For many many years in my life, as long as I am interested in relationships, I have pushed back and forward within myself within the polarity of wanting a relationship and then finding out that I can not (or don’t want) to really keep standing in it or another cannot (or don’t want) to really keep standing in it. And everytime I am looking for reasons within my own mind for why and how and what I can do more. What I see deep within me is that I on some level, start within a point of compromise and then I am not able to bring myself within the relationship, to a point of self-honesty and equality and oneness, in and as myself, while moving together to this point.

Af friend said years ago to me like ‘Ingrid, maybe you first need to find your own strength before you will be in a raltionship that you are satisfied with’ (or something like this). Here I also saw that this is real what she mentions, like this is the key, however I also found it quite daunting because I felt a lot of fear to walk this path – fear of never being able to walk with a partner on long term in and as the believe that ‘nobody wants to be with me if I do that’.

So within me I had always an idea of equality and oneness and that this is needed and what I am looking for in partnership, however I found myself time after time unable to bring this in reality and also to even speak about it from the start in a stable and clear way, also out of fear that another would not step in or would not stay. And so I walked many situations with every time the same pain when it did not go as how I would like it to go.

Within the past 6-7 years walking the Desteni I Process, I have found what I was looking for in standing up within principles that are considering myself, another and life as a whole and even more, how to practically move myself into this stand. Before this, I was not aware of how many layers I have build up within me where in I am actually ‘preventing’ myself from living my utmost potential – layers that I have stored in and as my mind-consciousness system and then integrated within my physical body and so, I am living this out in my physical reality because it has become a part of me.

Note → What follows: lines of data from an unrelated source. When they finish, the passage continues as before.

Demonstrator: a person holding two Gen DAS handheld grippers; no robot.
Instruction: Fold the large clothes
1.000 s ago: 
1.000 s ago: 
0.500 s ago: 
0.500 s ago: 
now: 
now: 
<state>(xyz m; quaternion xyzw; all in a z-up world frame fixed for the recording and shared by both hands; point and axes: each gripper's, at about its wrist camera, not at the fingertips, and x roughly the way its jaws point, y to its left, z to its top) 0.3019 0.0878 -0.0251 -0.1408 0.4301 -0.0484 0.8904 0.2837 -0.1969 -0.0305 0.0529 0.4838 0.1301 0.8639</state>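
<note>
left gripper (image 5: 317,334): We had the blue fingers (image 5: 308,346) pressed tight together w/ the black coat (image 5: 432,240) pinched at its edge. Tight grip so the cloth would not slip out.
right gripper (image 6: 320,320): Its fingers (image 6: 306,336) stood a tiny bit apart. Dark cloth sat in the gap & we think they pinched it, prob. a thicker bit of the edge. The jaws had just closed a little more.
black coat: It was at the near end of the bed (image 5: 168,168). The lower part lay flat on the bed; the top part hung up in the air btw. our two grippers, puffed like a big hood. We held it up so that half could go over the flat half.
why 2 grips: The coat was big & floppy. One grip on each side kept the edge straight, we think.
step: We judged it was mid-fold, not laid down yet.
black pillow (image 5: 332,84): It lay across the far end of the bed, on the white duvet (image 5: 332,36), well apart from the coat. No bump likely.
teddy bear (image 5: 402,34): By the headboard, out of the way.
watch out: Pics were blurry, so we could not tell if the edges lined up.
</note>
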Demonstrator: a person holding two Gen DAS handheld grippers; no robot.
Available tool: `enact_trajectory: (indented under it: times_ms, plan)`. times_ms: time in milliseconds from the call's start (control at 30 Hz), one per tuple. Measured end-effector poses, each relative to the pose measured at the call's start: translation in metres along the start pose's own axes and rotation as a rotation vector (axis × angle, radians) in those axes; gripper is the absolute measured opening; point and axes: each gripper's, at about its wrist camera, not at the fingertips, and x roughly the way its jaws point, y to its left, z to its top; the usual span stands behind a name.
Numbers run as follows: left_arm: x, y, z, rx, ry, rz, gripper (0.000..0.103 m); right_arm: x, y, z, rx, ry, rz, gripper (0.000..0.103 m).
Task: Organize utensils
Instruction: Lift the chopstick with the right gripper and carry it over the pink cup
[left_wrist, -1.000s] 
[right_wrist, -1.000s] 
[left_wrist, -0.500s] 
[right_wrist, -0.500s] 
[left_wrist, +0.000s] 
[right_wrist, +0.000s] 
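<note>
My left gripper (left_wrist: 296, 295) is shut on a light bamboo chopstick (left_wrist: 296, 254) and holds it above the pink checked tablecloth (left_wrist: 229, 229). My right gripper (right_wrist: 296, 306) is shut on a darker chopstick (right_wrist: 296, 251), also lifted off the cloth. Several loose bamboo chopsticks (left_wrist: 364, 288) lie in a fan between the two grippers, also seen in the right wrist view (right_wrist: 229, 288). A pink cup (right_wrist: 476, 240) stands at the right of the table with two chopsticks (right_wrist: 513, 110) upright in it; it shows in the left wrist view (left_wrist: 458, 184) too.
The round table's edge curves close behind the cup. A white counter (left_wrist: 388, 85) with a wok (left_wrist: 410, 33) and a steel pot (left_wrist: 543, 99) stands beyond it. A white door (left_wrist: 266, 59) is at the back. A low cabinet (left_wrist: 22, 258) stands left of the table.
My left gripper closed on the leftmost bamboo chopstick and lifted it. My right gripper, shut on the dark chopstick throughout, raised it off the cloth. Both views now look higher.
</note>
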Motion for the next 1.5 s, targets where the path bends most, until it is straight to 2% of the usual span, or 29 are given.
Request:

This al together – which sounds like common sense and like ‘hey, easy, let’s do this’; which is not because the layers have so much integrated within all that I have become and so it takes time and effort to walk through, in writing, in the application of self-forgiveness and self-correction and then walking the correction in physical reality – this all together brought me to the realization that I do not need to let go of a relationship or to let go of the potential to walk together yet alone, but I need to let go of…………a relationship-character.

I probably have created this as my main character where in I have created the most consequences for myself and indirectly for others as well in this. The consequences for myself have been mainly emotional an then manifesting all the emotional patterns within my physical body and so affecting my physical body and organ-functioning.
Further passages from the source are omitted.